» What the task requires:
For this exercise, report every line of the material that includes "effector".

» Dataset records:
■ ■ ■ ■ ■ ■ ■
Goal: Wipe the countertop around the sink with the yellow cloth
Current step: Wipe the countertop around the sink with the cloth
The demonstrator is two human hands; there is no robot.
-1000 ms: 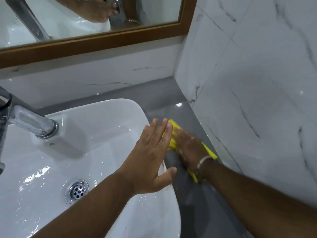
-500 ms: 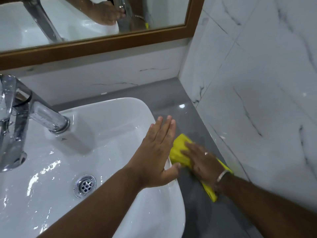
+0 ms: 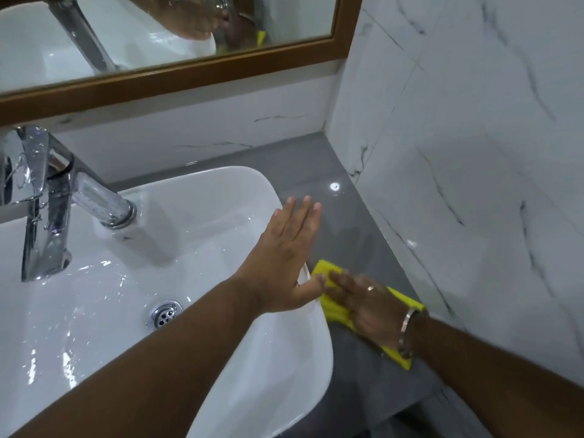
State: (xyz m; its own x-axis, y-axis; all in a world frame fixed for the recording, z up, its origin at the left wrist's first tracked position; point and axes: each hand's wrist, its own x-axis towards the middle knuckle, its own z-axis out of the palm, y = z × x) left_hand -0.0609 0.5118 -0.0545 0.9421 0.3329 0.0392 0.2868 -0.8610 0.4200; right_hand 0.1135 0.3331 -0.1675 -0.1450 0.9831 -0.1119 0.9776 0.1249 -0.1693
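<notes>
Yellow cloth (image 3: 334, 312) has moved along the grey worktop (image 3: 331, 216) toward its front edge since a second ago, just beside the sink (image 3: 325, 358). Right hand (image 3: 369, 308) presses flat on it, fingers straight. The folded cloth shows beyond fingertips and wrist. Left hand (image 3: 284, 257) is flat, fingers together, over the sink's rim.

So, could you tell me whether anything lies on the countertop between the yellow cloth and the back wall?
Nothing visible does: the countertop ahead of the yellow cloth shows only light reflections. The left hand is open beside it, at the sink rim.
</notes>
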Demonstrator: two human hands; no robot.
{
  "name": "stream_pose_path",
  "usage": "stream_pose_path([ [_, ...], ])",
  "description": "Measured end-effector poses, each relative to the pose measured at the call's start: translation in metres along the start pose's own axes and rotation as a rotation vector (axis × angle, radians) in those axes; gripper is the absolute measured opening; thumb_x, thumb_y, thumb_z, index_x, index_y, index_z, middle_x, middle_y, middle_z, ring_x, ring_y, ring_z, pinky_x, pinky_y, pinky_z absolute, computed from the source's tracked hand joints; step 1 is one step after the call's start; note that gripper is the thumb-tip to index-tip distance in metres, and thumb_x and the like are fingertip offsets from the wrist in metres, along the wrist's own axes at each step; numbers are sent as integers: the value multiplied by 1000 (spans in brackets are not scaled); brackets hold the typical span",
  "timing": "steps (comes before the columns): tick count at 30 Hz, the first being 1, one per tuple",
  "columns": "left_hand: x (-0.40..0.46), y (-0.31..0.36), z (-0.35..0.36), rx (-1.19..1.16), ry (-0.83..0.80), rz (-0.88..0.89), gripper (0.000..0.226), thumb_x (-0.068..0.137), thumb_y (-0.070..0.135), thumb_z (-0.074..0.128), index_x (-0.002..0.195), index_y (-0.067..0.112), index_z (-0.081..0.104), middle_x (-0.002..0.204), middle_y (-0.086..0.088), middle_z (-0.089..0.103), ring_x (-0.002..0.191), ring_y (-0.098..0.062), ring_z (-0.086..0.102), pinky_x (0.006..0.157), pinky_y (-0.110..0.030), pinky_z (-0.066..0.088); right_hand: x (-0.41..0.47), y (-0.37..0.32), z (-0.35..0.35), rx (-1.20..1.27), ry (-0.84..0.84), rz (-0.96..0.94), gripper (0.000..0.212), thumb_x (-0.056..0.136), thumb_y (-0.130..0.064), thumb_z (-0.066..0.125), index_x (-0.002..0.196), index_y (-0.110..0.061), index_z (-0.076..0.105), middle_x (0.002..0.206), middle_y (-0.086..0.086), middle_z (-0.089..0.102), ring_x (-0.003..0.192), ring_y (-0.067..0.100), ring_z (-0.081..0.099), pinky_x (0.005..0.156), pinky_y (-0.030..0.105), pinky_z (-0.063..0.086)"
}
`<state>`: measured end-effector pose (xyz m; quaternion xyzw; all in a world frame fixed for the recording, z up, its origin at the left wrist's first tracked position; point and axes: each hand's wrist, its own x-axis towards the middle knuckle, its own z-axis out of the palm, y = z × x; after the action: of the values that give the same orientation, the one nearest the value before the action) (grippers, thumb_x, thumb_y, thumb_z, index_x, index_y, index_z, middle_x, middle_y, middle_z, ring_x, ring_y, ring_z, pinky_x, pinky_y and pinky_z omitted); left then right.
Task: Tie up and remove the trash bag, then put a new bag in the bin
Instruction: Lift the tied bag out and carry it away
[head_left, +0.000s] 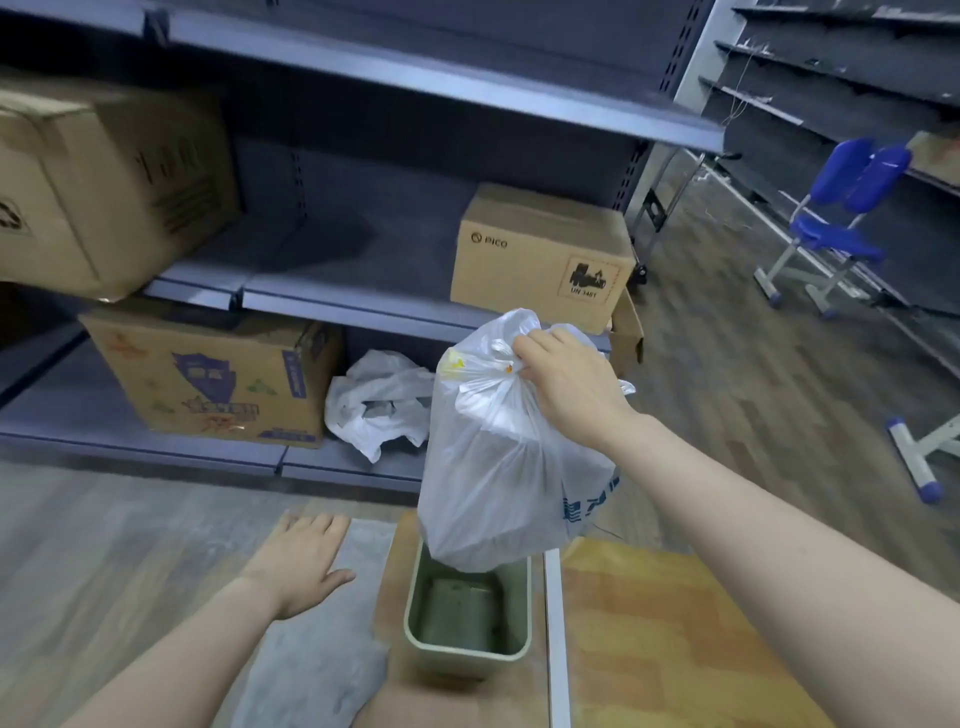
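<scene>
Your right hand (566, 384) grips the knotted top of the full trash bag (498, 467), fingers curled round the gathered plastic. The bag hangs in the air, clear of the bin (519, 603), with its bottom just above the bin's far rim. It is white and partly see-through, with blue print on its right side.

The bin is a small pale green one standing on the floor directly below the bag. No liner shows inside; you can see its bare bottom.

Your left hand (301, 561) is released, fingers straight and spread, palm down, to the left of the bin and holding nothing. Whether it touches the floor, you cannot tell.

On the lowest shelf (218, 452), beyond the bin and to the left, lies a crumpled white plastic bag (374, 400). Just left of it stands a printed cardboard box (208, 374). One shelf up, to the right, sits a plain brown box (540, 254) marked PICO, and a larger box (104, 182) sits at far left. A blue chair (841, 218) stands far right.
</scene>
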<state>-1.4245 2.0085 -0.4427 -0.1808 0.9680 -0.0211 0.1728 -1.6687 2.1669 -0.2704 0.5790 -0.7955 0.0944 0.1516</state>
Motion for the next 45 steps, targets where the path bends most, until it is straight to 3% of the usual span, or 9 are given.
stream_pose_path([
  [3,-32,-5,-39,-32,-116,-84,65,97,54,28,146,14,17,148,-3,30,136,-21,32,113,-42,18,12,1,-45,13,-8,23,17,82,-4,36,83,-6,53,76,8,55,71,29,49,53,33,33],
  [6,-59,-10,-75,-30,-161,-131,65,97,55,27,146,15,17,150,-2,28,138,-20,28,115,-45,16,25,-2,-88,19,-35,26,11,82,2,47,87,-5,54,81,9,56,72,26,41,61,42,44],
  [10,-85,-12,-126,-56,-176,-166,65,97,54,29,147,16,16,149,-1,29,137,-19,30,115,-46,16,38,-8,-140,21,-108,9,14,85,1,44,93,-6,52,90,10,55,76,21,29,72,41,40],
  [16,-111,-12,-195,-109,-136,-210,66,96,54,31,147,14,17,148,-4,31,136,-22,33,114,-47,20,45,-22,-201,-23,-205,-24,20,89,-6,41,106,-9,50,106,7,54,94,27,45,80,36,36],
  [21,-132,-8,-227,-155,-115,-241,63,96,54,33,145,15,23,147,-5,34,134,-22,35,113,-48,21,47,-35,-227,-28,-191,-76,15,92,-9,40,104,-10,49,105,6,55,88,25,42,78,35,33],
  [32,-196,-18,-232,-248,-97,-503,61,96,51,34,145,16,22,145,-7,36,134,-25,35,113,-53,19,70,-75,-228,15,-140,-331,15,90,-5,42,100,-7,52,97,10,57,85,30,47,71,31,20],
  [36,-223,-24,-227,-288,-98,-615,62,97,51,33,146,15,20,145,-8,35,134,-25,36,113,-54,18,88,-100,-224,41,-115,-446,12,92,-8,42,99,-8,52,95,9,57,75,22,31,69,32,20],
  [41,-266,-40,-213,-320,-108,-744,61,97,51,30,145,14,22,144,-8,35,133,-25,36,113,-52,20,116,-145,-208,111,-62,-582,9,91,-8,44,95,-8,52,91,9,56,73,22,32,69,32,21],
  [45,-310,-61,-191,-364,-146,-860,61,97,52,30,144,14,23,144,-8,35,132,-26,37,113,-51,21,139,-194,-195,196,29,-691,7,80,0,52,82,-6,54,75,11,56,63,21,31,62,34,28],
])
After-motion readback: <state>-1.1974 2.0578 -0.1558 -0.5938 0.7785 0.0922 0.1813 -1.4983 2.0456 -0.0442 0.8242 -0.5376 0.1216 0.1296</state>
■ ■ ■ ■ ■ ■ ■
» Problem solution:
  "description": "Measured end-effector poses, each relative to the pose measured at the call's start: translation in metres along the start pose's own axes and rotation as a rotation vector (axis × angle, radians) in those axes; gripper is the absolute measured opening; thumb_x, thumb_y, thumb_z, index_x, index_y, index_z, middle_x, middle_y, middle_z, ring_x, ring_y, ring_z, pinky_x, pinky_y, pinky_z absolute, computed from the source's tracked hand joints; step 1 is one step after the call's start; note that gripper is the thumb-tip to index-tip distance in metres, and thumb_x and the like are fingertip offsets from the wrist in metres, along the wrist's own axes at each step; numbers are sent as integers: the value multiplied by 1000 (spans in brackets are not scaled); brackets hold the typical span",
`<state>`: measured end-effector pose (xyz m; quaternion xyzw; all in a world frame fixed for the recording, z up, its origin at the left wrist's first tracked position; point and axes: each hand's wrist, its own x-axis towards the middle knuckle, its own z-axis out of the palm, y = z × x; after the action: of the values that give the same orientation, the one nearest the value before the action) (grippers, thumb_x, thumb_y, thumb_z, index_x, index_y, index_z, middle_x, middle_y, middle_z, ring_x, ring_y, ring_z, pinky_x, pinky_y and pinky_z omitted); left then right.

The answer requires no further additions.